The problem
Print all of the data exactly as written.

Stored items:
·····
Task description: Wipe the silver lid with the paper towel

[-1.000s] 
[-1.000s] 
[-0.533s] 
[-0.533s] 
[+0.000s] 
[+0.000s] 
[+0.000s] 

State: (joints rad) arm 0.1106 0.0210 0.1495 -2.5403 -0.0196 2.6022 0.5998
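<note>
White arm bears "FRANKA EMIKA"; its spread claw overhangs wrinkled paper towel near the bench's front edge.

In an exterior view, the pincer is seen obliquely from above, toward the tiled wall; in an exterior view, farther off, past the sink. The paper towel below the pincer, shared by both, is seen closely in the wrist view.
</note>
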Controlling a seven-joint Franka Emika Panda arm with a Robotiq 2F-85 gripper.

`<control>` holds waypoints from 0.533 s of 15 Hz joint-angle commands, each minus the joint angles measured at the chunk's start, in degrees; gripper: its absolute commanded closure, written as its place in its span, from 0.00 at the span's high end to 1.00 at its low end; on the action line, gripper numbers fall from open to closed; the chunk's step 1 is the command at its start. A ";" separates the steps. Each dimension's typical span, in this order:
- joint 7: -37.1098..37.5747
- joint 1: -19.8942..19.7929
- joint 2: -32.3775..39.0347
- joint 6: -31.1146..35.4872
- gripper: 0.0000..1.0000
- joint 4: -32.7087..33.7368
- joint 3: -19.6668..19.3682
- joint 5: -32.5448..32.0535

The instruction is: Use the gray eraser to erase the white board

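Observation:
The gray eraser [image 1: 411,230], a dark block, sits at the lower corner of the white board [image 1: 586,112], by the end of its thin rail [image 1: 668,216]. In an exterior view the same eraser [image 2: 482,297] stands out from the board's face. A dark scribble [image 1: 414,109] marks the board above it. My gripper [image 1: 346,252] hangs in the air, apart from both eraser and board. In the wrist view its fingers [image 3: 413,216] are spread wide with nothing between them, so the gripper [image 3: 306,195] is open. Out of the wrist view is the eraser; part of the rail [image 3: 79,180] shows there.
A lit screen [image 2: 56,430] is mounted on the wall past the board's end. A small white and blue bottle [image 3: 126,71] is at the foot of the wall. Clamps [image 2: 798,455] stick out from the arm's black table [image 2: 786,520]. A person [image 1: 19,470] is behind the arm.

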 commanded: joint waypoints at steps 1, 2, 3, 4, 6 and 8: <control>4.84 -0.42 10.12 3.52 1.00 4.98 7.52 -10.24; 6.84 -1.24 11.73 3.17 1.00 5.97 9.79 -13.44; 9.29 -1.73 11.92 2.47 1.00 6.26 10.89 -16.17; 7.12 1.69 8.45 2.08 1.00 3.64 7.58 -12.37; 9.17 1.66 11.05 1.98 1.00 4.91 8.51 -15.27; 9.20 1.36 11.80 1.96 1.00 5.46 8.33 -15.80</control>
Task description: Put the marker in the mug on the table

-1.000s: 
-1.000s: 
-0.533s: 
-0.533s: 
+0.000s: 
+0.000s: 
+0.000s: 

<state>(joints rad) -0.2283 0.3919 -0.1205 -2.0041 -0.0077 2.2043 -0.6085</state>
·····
Answer to this task
Task description: Wipe the silver lid with the paper towel

[-1.000s] 
[-1.000s] 
[-0.533s] 
[-0.533s] 
[+0.000s] 
[+0.000s] 
[+0.000s] 

State: (joints rad) arm 0.1106 0.0210 0.1495 -2.5403 -0.0196 2.6022 0.5998
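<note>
White arm bears "FRANKA EMIKA"; its spread claw overhangs wrinkled paper towel near the bench's front edge.

In an exterior view, the pincer is seen obliquely from above, toward the tiled wall; in an exterior view, farther off, past the sink. The paper towel below the pincer, shared by both, is seen closely in the wrist view.
</note>
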Controlling a seven-joint Franka Emika Panda arm with a Robotiq 2F-85 gripper.

`<control>` holds waypoints from 0.533 s of 15 Hz joint-angle commands, each minus the joint angles measured at the chunk's start, in degrees; gripper: its absolute commanded closure, written as its place in its span, from 0.00 at the span's high end to 1.00 at its low end; on the action line, gripper numbers fall from open to closed; the chunk's step 1 is the command at its start. A ";" separates the steps. Each dimension's typical span, in this order:
- joint 7: -37.1098..37.5747
- joint 1: -19.8942..19.7929
- joint 2: -32.3775..39.0347
- joint 6: -31.1146..35.4872
- gripper: 0.0000..1.0000
- joint 4: -32.7087..33.7368
- joint 3: -19.6668..19.3682
- joint 5: -32.5448..32.0535

The instruction is: Use the gray eraser to erase the white board

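Observation:
The gray eraser [image 1: 411,230], a dark block, sits at the lower corner of the white board [image 1: 586,112], by the end of its thin rail [image 1: 668,216]. In an exterior view the same eraser [image 2: 482,297] stands out from the board's face. A dark scribble [image 1: 414,109] marks the board above it. My gripper [image 1: 346,252] hangs in the air, apart from both eraser and board. In the wrist view its fingers [image 3: 413,216] are spread wide with nothing between them, so the gripper [image 3: 306,195] is open. Out of the wrist view is the eraser; part of the rail [image 3: 79,180] shows there.
A lit screen [image 2: 56,430] is mounted on the wall past the board's end. A small white and blue bottle [image 3: 126,71] is at the foot of the wall. Clamps [image 2: 798,455] stick out from the arm's black table [image 2: 786,520]. A person [image 1: 19,470] is behind the arm.
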
 commanded: joint waypoints at steps 1, 2, 3, 4, 6 and 8: <control>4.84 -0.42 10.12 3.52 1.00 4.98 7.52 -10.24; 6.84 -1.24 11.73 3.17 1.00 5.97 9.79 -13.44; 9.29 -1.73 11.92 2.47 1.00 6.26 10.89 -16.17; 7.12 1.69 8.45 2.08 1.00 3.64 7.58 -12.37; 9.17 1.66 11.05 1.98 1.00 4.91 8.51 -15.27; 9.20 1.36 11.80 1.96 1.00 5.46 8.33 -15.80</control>
Task description: Put the marker in the mug on the table

-1.000s: 
-1.000s: 
-0.533s: 
-0.533s: 
+0.000s: 
+0.000s: 
+0.000s: 

<state>(joints rad) -0.2283 0.3919 -0.1205 -2.0041 -0.0077 2.2043 -0.6085</state>

The response has been given in full.